CPM: Here’s my concern. I understand we want to divorce the religion from the ideology. But I think we end up sacrificing clarity in the name of sensitivity. There’s such a thing as “radical Christianity,” and “radical Judaism,” but those aren’t our issue right now — we’re talking about “radical Islam.” The word “radical” is simply an adjective. If I meant “all Muslims,” I would say, “all Muslims,” but I don’t — I’m only talking about radical Islam.
I think that intentionally blurring our language has real consequences. Like the frequent, knee-jerk reaction following terrorist attacks where politicians or talking heads will say the attack was the work of an “isolated extremist,” or, as in the case of Nidal Hassan, the first-ever case of “pre-traumatic stress disorder” — as though there is no network, no guiding ideology, no relationship between Hassan and Anwar Al-Awlaki.

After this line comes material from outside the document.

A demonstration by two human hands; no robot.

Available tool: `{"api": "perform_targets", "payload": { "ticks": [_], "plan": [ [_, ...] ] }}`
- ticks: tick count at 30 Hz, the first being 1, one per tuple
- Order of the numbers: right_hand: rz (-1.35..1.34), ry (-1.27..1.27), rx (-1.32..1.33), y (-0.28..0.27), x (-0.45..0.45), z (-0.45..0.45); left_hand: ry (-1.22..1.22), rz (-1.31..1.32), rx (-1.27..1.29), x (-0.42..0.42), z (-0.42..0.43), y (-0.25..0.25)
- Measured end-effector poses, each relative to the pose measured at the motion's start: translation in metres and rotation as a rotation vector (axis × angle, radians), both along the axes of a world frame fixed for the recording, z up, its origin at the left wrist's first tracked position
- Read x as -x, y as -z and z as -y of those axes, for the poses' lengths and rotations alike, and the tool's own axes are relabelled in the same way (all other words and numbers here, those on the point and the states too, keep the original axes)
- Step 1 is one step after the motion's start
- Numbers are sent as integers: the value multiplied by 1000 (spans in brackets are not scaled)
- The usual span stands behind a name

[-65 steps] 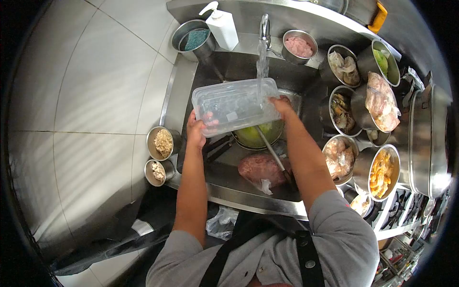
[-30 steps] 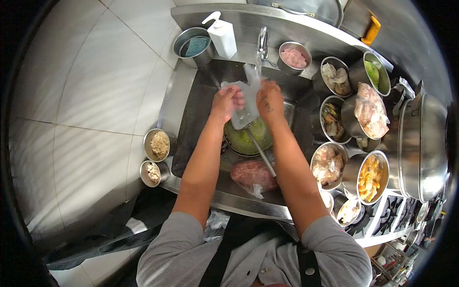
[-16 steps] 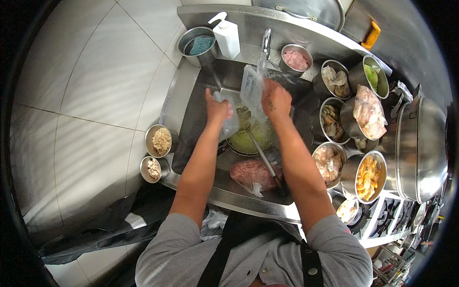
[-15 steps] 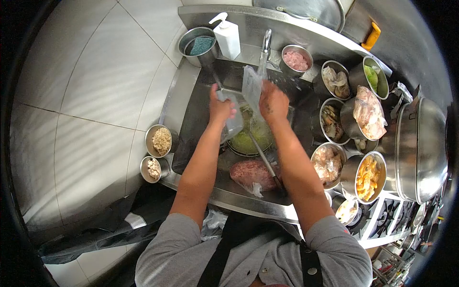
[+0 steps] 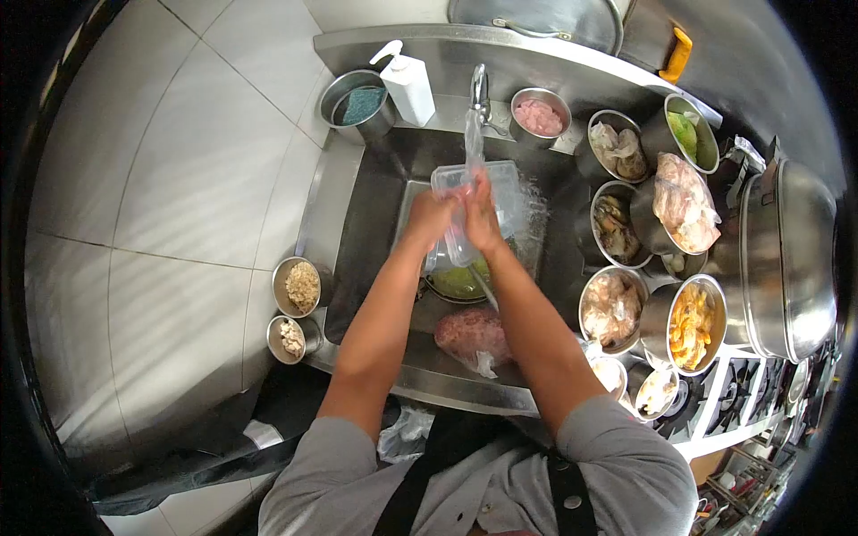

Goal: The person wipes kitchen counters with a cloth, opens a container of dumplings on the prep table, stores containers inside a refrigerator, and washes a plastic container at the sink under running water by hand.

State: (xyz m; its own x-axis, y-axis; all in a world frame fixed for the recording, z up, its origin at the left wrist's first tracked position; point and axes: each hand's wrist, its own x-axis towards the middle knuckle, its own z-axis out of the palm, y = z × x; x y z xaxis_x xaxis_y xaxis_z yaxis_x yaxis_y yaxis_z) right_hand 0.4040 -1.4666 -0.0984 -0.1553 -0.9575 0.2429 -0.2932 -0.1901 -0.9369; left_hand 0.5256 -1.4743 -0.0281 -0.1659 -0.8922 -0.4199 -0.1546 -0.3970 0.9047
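Observation:
Beneath the running faucet, my two hands are close together over the sink, working with clear plastic containers. My left hand is closed on one clear plastic container. My right hand grips the edge of a wider clear plastic container, its fingers partly hidden by splashing water and plastic. Below them, a round vessel of greenish liquid stands in the sink with a long metal handle leaning out. A bagged lump of reddish meat lies nearer me.
Metal pots of food crowd the right side, including orange pieces and bagged meat. A white pump bottle and a pot with a blue-green sponge stand at back left. Two small bowls sit on the left edge.
My hands have come together from apart, bringing the containers into the faucet's stream. Water now splashes to the right. The camera view has shifted slightly.

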Motion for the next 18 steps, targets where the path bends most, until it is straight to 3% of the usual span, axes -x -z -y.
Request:
{"api": "perform_targets", "payload": {
  "ticks": [1, 3, 5, 10, 12, 13, 16, 18],
  "plan": [
    [-102, 120, 5, 12, 1, 12, -16, 5, -3, -1, -2, -3],
    [-165, 60, -84, 20, -6, 18, -42, 21, -12, -7, -6, -5],
    [35, -89, 132, 30, -21, 16, 21, -107, 77, -22, 19, 40],
    [-332, -84, -36, -4, 8, 7, 247, -91, 62, -39, 23, 10],
    [-445, -140, -119, -20, 33, 20, 412, 21, 68, -45, 29, 6],
    [-438, -267, -29, -41, 43, 24, 490, 73, 71, -45, 34, 5],
    [-167, -509, -200, -13, 59, 46, 556, 454, 256, -33, 51, 24],
    [-270, -371, -264, -43, 75, 30, 229, 375, 132, -34, 46, -15]
  ]
}}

When we were fighting WWII — the gold standard of war, as far as pop culture is concerned — we didn’t split hairs over calling our enemies “Germans” or “Nazis.” If somebody said we were killing “the krauts” overseas, it was clear that we meant the Nazis, we weren’t trying to foment mass riots against German-Americans.

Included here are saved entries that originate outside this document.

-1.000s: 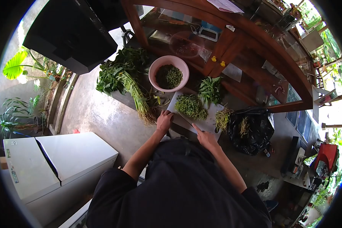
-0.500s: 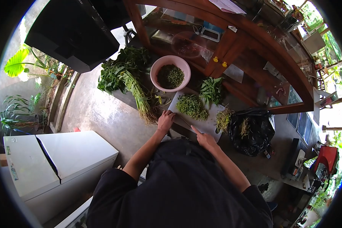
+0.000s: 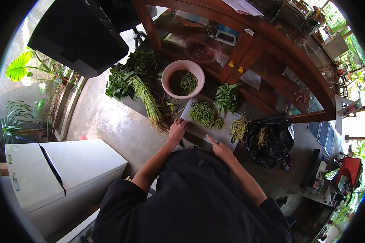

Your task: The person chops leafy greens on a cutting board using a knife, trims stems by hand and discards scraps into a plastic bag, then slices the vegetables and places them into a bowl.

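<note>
A white cutting board [image 3: 196, 128] lies in front of me with a heap of chopped greens [image 3: 207, 114] on it. My left hand [image 3: 177, 129] is closed at the board's left edge, and I cannot make out what its fingers hold. At the near edge my right hand [image 3: 222, 150] is closed around a knife, forefinger stretched forward; the blade hardly shows now. Beyond the board stands a pink bowl [image 3: 165, 77] partly filled with cut greens. A bunch of leafy stems [image 3: 227, 98] lies at the board's far right, and root trimmings [image 3: 240, 128] at its right end.
Left of the bowl lies a large pile of leafy greens [image 3: 129, 77] with roots towards me. A black plastic bag [image 3: 271, 150] with trimmings sits at the right. Behind is a wooden glass cabinet [image 3: 247, 44]. A white refrigerator [image 3: 85, 162] stands at lower left.
The knife blade, seen as a thin line across the board before, hardly shows now. Both hands stay nearly in place; the whole view has shifted slightly.
</note>
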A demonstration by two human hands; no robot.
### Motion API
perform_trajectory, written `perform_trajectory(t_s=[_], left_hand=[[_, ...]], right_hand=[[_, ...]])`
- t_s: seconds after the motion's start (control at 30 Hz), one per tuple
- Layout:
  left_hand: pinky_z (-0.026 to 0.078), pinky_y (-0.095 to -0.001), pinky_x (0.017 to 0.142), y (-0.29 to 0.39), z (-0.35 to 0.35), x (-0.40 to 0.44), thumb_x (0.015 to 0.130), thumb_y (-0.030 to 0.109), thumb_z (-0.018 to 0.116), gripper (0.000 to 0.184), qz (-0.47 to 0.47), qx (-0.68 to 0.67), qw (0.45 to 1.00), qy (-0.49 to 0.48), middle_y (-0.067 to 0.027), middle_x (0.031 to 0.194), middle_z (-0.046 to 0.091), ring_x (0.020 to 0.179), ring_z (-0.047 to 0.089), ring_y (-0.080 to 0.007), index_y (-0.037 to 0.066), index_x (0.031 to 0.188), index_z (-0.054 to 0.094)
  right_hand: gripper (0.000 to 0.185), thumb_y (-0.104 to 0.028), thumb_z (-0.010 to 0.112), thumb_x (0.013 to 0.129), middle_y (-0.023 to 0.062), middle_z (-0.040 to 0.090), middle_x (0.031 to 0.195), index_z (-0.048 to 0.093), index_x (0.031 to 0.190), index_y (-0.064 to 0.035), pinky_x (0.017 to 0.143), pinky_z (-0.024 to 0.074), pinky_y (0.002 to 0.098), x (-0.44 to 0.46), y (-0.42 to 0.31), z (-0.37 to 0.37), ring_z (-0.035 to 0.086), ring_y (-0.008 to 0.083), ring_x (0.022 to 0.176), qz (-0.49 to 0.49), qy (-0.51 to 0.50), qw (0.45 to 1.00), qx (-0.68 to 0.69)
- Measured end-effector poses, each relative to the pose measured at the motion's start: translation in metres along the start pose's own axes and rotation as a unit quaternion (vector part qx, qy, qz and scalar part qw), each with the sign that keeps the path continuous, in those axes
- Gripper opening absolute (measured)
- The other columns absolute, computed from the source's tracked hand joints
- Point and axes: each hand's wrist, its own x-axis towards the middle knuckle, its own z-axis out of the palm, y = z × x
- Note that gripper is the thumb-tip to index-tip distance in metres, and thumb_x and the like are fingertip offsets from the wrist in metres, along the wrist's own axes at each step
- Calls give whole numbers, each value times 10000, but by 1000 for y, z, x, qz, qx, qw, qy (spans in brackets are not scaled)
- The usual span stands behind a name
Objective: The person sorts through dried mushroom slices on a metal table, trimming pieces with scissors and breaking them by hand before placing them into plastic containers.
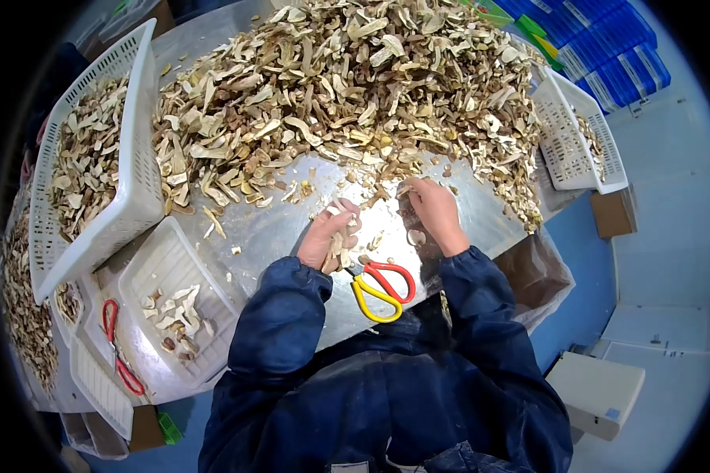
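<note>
My left hand (327, 238) is closed around several dried mushroom slices (339, 251), pale pieces that stick out between the fingers and below the palm. At the near edge of the big heap of dried mushroom slices (355, 94), my right hand (436, 211) pinches what looks like a small mushroom slice (404, 189); its fingertips are partly hidden. Scissors with one red and one yellow handle (385, 290) lie on the metal table (292, 303) just below my left hand, their blades mostly hidden by the hand and slices.
On the left, a white basket (138, 169) of slices stands beside a shallow white tray (213, 276) with some pieces, and red-handled scissors (115, 347). Another white basket (576, 134) is at the right. A lined box (536, 276) sits below the table's right edge. Blue crates (607, 47) are stacked behind.
</note>
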Motion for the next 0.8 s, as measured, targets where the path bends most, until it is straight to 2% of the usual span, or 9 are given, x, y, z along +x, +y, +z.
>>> perform_trajectory(t_s=[0.03, 0.17, 0.2, 0.3, 0.4, 0.43, 0.63, 0.73, 0.8], left_hand=[[363, -174, 510, 0, -2, 1, 864, 168, 601, 129, 1, 22, 1000, -2, -15, 904, 482, 743, 439, -102, 139, 943, 503], [354, -178, 507, 2, 6, -3, 892, 237, 595, 148, 4, -4, 1000, -3, -23, 889, 482, 719, 443, -94, 131, 907, 493], [353, -179, 507, 2, 7, -3, 894, 237, 593, 154, -3, 5, 1000, -12, -21, 866, 483, 702, 443, -91, 123, 903, 491], [355, -187, 508, 3, 7, 0, 899, 224, 585, 180, -19, 27, 999, -43, -10, 782, 501, 634, 451, -75, 68, 946, 508], [359, -192, 510, 3, 13, -4, 899, 207, 578, 213, -26, 56, 998, -3, -8, 802, 530, 623, 461, -66, 39, 1019, 531], [430, -208, 596, 3, 1, -2, 889, 251, 590, 287, -27, 81, 996, -34, 23, 829, 563, 701, 531, -62, 88, 1124, 562], [465, -218, 614, -3, 5, -2, 861, 232, 632, 285, -30, 108, 993, 38, 9, 871, 609, 714, 573, -68, 69, 1086, 573], [480, -228, 619, -1, 12, -3, 874, 221, 612, 262, -22, 99, 993, 59, -10, 880, 606, 722, 574, -81, 66, 1076, 555], [486, -232, 621, 1, 11, -5, 875, 214, 610, 248, -10, 87, 994, 66, -16, 886, 610, 730, 580, -86, 66, 1066, 555]], right_hand=[[159, -97, 585, 810, 160, 636, 809, 650, 953, -75, 615, 471, 365, 2, 0, 2, 609, 318, 712, -6, -6, 1000, -18], [197, -7, 586, 793, 126, 646, 829, 643, 975, -53, 641, 486, 305, -5, -23, -6, 616, 251, 696, 28, 34, 975, 218], [221, 18, 542, 805, 97, 656, 833, 644, 992, -41, 642, 477, 270, -6, -38, -15, 617, 181, 706, 34, 18, 958, 284], [266, 52, 475, 799, 76, 660, 843, 637, 1001, -7, 648, 473, 245, -11, -60, -28, 604, 141, 716, 80, -96, 897, 424], [273, 52, 486, 797, 81, 665, 860, 639, 1014, -13, 654, 480, 251, -10, -72, -29, 620, 157, 728, 10, -80, 911, 405], [290, 58, 488, 794, 90, 673, 892, 637, 1030, -19, 665, 488, 258, -8, -74, -28, 639, 176, 757, -12, -74, 919, 386], [304, 65, 478, 823, 84, 680, 918, 622, 1074, -29, 676, 493, 259, -6, -83, -29, 646, 165, 783, -124, -92, 937, 312], [276, 27, 512, 845, 65, 671, 843, 610, 1097, -28, 656, 486, 253, -9, -92, -29, 626, 119, 756, -2, -51, 915, 399], [254, -3, 541, 847, 48, 650, 790, 607, 1092, -23, 641, 476, 240, -12, -86, -29, 604, 97, 728, 132, -79, 860, 487]])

If clarity gets sacrificed, I think we end up confusing ourselves and quibbling over nomenclature becomes a distraction from identifying the enemy and going after them. Am I wrong?
Sayed: You have to realize that your words go further then they did in 1943. Even if you’re not a politician — you could be a celebrity, a religious leader, a pastor who has no weight, no power, and Americans all know that — but Al Jazeera plays your comments, they translate it to Arabic, and suddenly it becomes, “Reverend Chris says that Islam is the enemy because it’s radicalized.”
Donald Trump’s words don’t hold any weight to us, but somebody in, say, Indonesia, doesn’t see him as a “possible GOP presidential candidate.” Between translations and cultural differences, they’ll end up thinking that he’s actually the next president of the US.
CPM: Is it fair to say that our words are our warfare right now?
Deen: Yeah, and we suck at information operations. We don’t want to understand the ideology. For the military the easiest thing is to drop a bomb or put a bullet in you. But it’s harder to deal with the ideology. And the ideology, it’s just going to keep on going, it’s just going to morph into something else.
Sayed: Samuel Huntington had that idea about a “clash of civilizations” between East and West. I know he got it wrong — I don’t think, I know he got it wrong. The war is not Islam versus the West, it’s society versus radicalism. Every country has its own problems with radicalism and it’s funny how so many radicals kind of think alike. Whether you’re a suicide bomber for Hezbollah or a pro-Life terrorist, you can be on completely different sides of the earth, completely different ideologies, but linked by radicalization.
I think that Islam is not the enemy of the West and the West is not the enemy of Islam. I think all civilizations have to face radicalism and that’s the greatest threat to our existence.